Dawn peeked over the sea. It was not windy, nor cold, but silent.
Aurelian surfaced from sleep to the faintest patter on canvas — a delicate, irregular sound, like fingertips brushing paper. Fayte's warmth was curled tight against his side, feathers rising and falling in slow, contented breaths. Ooba snored two short, rhythmic grumbles from somewhere near the firepit.
Aurelian blinked the haze away, pushed himself upright on the mat, and listened.
Patter.
Pause.
Patter.
Not rain. Lighter. Colder. Falling without weight.
Snow.
He ducked out of the tent and the world greeted him in silver.
The sky had softened to a pale linen gray. Flakes drifted down in slow spirals, melting the moment they touched the volcanic stones, but still — the air had changed. Snow in the Inkwood's shadow was rare enough. Snow at the coast felt like a whispered blessing from a world testing its colors.
Fayte shot past him with a delighted shrill.
The ardentis bounded across the dark stones as if he'd been waiting his entire life to meet snow. Feathers puffed to twice their size. His wings snapped open, catching flakes on their gleaming pinions. He leapt and twisted, trying to bite at the drifting white specks, each attempt more ridiculous than the last.
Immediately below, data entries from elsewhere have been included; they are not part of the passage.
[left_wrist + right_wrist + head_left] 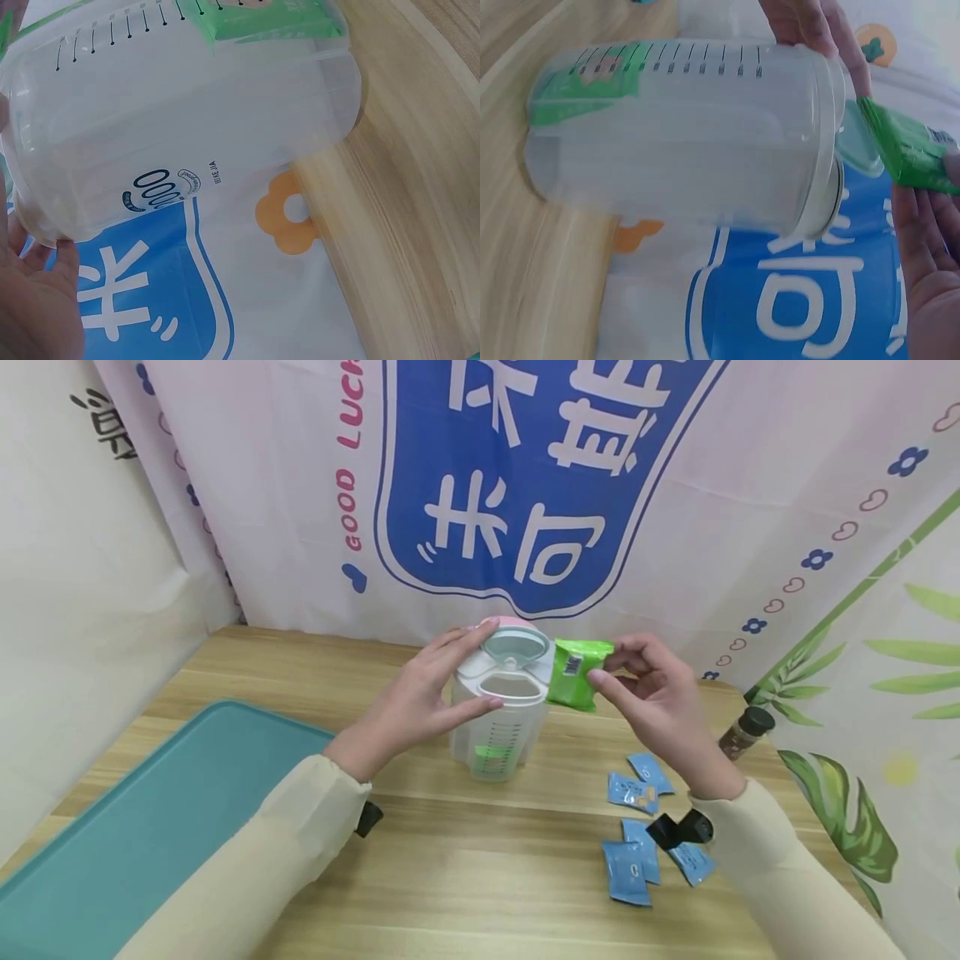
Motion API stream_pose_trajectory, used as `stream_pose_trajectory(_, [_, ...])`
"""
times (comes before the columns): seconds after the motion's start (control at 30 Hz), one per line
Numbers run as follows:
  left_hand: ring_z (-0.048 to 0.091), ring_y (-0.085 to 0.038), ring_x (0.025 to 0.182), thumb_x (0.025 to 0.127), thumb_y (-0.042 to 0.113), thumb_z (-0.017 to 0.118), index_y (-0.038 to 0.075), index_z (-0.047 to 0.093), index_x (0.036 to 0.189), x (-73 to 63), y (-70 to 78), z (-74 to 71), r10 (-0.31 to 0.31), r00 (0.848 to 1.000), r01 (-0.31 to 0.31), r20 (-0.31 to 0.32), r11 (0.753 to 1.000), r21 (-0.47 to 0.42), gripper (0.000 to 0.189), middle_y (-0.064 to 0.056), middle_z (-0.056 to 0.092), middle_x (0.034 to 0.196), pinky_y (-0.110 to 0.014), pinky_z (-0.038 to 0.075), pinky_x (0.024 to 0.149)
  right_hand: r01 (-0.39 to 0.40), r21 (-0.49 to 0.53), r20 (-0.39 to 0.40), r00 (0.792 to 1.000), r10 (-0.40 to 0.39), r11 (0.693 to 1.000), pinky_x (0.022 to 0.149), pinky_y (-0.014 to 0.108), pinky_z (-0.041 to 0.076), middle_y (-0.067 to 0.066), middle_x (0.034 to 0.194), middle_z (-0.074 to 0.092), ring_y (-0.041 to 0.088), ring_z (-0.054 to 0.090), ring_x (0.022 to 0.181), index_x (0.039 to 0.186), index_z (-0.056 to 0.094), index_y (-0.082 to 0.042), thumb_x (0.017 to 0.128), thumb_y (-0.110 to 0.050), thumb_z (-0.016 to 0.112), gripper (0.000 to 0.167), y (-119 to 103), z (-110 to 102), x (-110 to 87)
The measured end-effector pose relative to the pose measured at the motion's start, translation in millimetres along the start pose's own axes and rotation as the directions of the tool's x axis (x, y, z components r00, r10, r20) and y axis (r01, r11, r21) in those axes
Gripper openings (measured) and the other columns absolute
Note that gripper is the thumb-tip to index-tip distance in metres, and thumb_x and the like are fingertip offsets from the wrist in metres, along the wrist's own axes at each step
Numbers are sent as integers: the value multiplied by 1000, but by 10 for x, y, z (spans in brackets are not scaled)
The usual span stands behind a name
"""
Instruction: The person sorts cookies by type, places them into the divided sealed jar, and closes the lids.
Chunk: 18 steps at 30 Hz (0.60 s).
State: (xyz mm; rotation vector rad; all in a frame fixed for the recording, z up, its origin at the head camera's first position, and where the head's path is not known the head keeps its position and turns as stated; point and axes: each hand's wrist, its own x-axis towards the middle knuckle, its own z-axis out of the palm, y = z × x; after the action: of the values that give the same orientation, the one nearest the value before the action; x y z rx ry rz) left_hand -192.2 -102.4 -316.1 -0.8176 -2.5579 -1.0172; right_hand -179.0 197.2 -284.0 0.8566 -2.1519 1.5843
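Note:
A translucent storage container (468,727) with black measuring marks stands on the wooden table, its small flip cap (516,646) raised and the oval opening below it uncovered. My left hand (412,697) grips the container's lid from the left, thumb across the front and fingers behind. Between the thumb and fingers of my right hand (660,697), a shiny green packet (576,675) is pinched just right of the opening, close to the lid. Another green packet (592,90) lies inside at the container's bottom, seen through the wall in the right wrist view.
Several small blue packets (626,872) lie on the table under my right forearm. A teal tray (172,818) occupies the left side. At the right stands a dark bottle (746,733) with a black cap. A printed curtain (292,527) hangs behind the table.

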Motion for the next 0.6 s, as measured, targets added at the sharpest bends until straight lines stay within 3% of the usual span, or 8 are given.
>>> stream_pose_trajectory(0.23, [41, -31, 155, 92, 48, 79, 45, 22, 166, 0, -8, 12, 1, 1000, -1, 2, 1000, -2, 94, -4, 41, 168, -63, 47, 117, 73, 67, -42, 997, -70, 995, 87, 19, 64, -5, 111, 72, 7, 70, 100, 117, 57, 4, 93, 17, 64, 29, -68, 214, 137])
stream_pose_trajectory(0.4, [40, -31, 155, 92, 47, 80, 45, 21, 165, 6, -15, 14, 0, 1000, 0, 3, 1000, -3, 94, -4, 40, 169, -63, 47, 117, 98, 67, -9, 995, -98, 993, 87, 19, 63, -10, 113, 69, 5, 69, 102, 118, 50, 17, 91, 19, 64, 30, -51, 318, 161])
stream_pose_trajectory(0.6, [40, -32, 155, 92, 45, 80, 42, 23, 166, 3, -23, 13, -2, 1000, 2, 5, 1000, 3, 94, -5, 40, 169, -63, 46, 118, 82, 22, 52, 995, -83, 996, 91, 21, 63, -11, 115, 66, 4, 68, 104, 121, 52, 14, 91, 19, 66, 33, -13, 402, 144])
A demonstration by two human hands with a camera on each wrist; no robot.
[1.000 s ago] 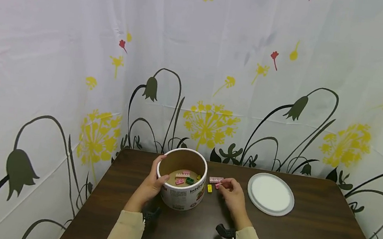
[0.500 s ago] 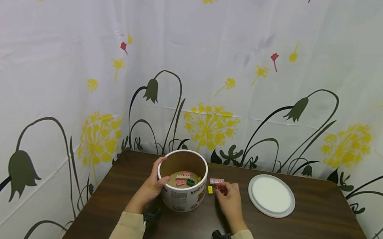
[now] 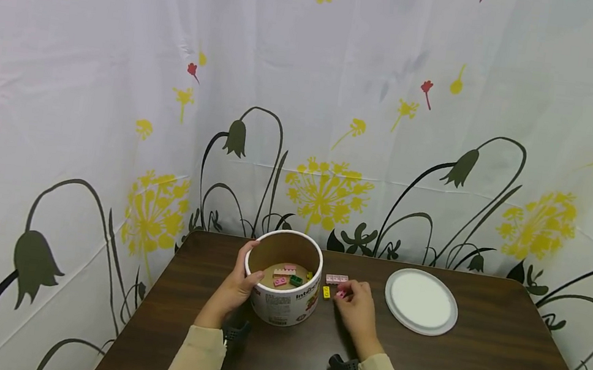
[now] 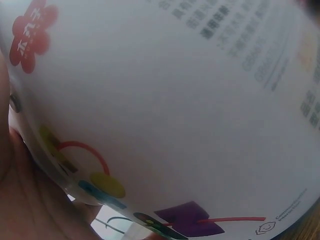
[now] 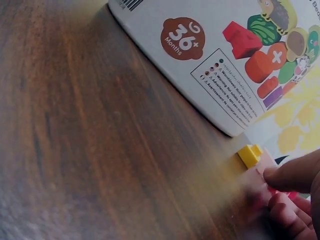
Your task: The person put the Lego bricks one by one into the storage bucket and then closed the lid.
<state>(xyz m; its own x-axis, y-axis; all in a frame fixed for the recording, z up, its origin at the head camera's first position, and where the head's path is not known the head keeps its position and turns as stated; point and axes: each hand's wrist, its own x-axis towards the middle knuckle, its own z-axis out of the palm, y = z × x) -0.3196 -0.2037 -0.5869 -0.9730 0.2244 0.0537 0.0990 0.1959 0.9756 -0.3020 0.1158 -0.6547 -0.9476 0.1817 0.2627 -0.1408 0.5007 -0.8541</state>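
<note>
A white printed bucket stands on the table, and my left hand grips its rim on the left side, thumb over the edge. Inside lie several toy bricks, among them a green brick and a pink brick. To the right of the bucket, my right hand pinches a small pink brick low over the table; its fingers partly hide it. Close by are a yellow brick and a long pale pink brick. The left wrist view shows mostly the bucket's wall.
A round white lid lies flat on the dark wooden table, right of my right hand. A flower-printed curtain hangs behind the table's far edge.
My right hand has shifted slightly left around the small pink brick, which shows more plainly than half a second ago. The left hand and bucket stay in place.
</note>
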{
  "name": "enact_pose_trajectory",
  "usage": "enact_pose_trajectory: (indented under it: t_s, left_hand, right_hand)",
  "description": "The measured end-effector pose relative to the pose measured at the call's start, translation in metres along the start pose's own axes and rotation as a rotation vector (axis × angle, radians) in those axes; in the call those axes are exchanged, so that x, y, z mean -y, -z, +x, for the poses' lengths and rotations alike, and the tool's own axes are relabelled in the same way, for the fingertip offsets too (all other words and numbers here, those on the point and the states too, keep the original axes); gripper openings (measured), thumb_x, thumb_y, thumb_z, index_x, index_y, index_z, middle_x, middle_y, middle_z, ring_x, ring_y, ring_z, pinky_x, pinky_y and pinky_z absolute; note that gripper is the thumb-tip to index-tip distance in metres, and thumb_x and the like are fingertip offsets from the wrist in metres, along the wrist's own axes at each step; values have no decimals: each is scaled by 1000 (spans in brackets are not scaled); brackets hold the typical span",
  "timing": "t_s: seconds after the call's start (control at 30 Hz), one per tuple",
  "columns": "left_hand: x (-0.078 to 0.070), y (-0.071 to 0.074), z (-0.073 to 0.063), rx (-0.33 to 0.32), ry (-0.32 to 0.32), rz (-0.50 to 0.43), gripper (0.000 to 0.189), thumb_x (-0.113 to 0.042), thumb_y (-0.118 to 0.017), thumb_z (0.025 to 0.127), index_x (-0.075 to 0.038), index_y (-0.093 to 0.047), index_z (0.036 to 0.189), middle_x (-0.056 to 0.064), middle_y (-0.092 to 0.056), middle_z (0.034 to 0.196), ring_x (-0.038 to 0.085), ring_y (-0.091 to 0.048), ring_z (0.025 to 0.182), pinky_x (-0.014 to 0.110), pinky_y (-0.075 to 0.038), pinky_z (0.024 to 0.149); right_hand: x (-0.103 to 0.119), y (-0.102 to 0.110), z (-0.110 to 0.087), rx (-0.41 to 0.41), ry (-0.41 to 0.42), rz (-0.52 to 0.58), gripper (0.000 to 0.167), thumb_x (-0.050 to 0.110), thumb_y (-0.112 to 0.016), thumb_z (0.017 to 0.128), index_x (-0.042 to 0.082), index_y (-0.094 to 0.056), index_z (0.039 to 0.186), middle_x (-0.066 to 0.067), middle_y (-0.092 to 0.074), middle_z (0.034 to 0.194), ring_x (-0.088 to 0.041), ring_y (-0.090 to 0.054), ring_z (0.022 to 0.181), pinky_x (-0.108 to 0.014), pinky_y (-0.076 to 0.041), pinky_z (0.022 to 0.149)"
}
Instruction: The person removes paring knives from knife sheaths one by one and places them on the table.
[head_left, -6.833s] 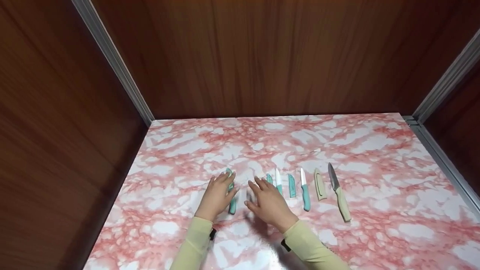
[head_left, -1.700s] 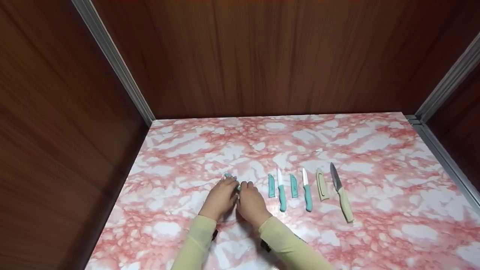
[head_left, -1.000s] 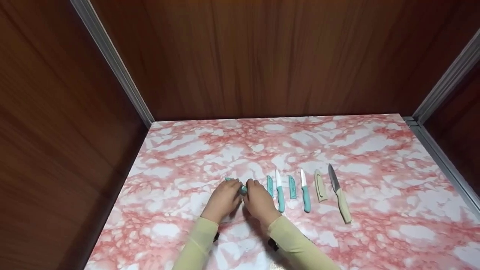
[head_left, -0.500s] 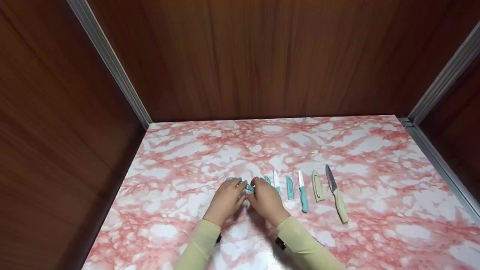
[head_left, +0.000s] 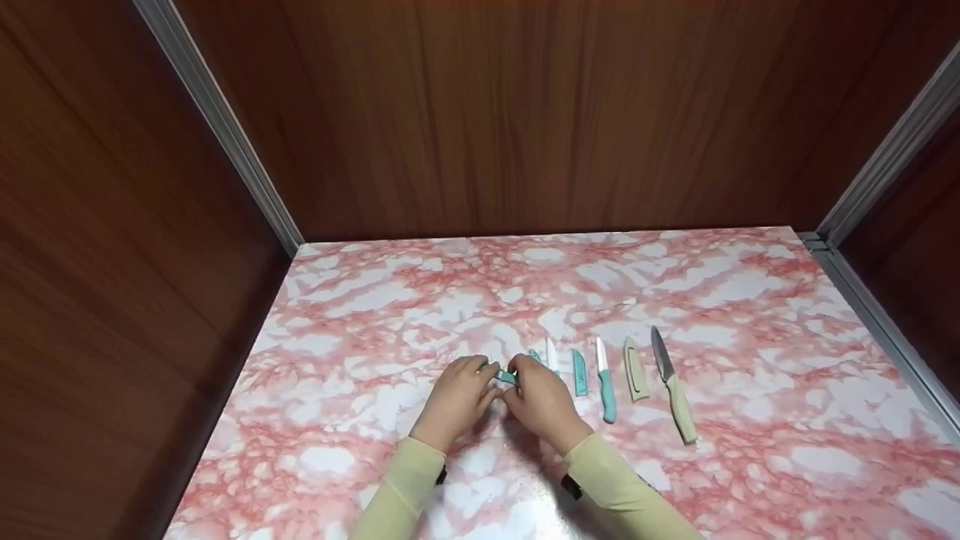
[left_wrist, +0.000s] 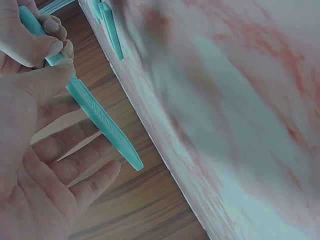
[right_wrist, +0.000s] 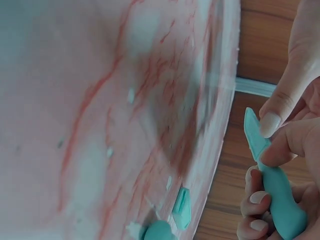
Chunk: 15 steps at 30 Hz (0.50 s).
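A small teal-handled knife (right_wrist: 281, 197) is held in the air between both hands, its blade hidden inside a teal sheath (left_wrist: 105, 122). My left hand (head_left: 456, 394) pinches the sheath between thumb and forefinger close to the handle; the other fingers spread loosely behind it in the left wrist view. Curled around the handle is my right hand (head_left: 546, 401), its thumb and forefinger at the joint with the sheath. In the head view, only a short teal stretch shows between the hands.
To the right lie a partly hidden teal sheath (head_left: 535, 355), a white-bladed knife (head_left: 552, 355), another teal sheath (head_left: 580, 373), a second teal-handled knife (head_left: 607, 396), a pale green sheath (head_left: 636, 375) and a larger dark-bladed knife (head_left: 680, 405). Wood-patterned panels (head_left: 487, 112) stand behind the marbled table (head_left: 375, 315).
The sheathed knife first lay on the table beneath my left hand; both hands then took hold of it and turned it crosswise. Lately the hands have shifted slightly right with it.
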<state>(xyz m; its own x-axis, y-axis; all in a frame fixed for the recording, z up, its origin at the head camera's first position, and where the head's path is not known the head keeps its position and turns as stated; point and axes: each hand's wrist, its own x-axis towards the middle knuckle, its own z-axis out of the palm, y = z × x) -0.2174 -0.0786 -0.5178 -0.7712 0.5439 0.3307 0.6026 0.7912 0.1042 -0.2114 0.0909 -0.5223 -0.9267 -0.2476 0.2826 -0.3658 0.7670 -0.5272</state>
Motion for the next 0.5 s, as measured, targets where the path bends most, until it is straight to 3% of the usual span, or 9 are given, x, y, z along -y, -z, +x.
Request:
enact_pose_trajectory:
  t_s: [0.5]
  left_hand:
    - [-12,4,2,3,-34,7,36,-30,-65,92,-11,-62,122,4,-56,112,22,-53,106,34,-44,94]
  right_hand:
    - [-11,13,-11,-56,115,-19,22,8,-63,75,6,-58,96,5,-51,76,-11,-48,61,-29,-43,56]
Aurelian's breath softened into something warm and aching.
"Easy, little brother—"
Fayte ignored him entirely, too busy pouncing on a patch of pale dust that vanished under his talons.
Ooba stepped out of the tent behind Aurelian, tying his outer shawl across his shoulders. "Mm," he grunted. "Not sticking yet. Ground's too warm. Might change by afternoon." He sniffed. "Cold's sharpening. Snow will want to linger soon."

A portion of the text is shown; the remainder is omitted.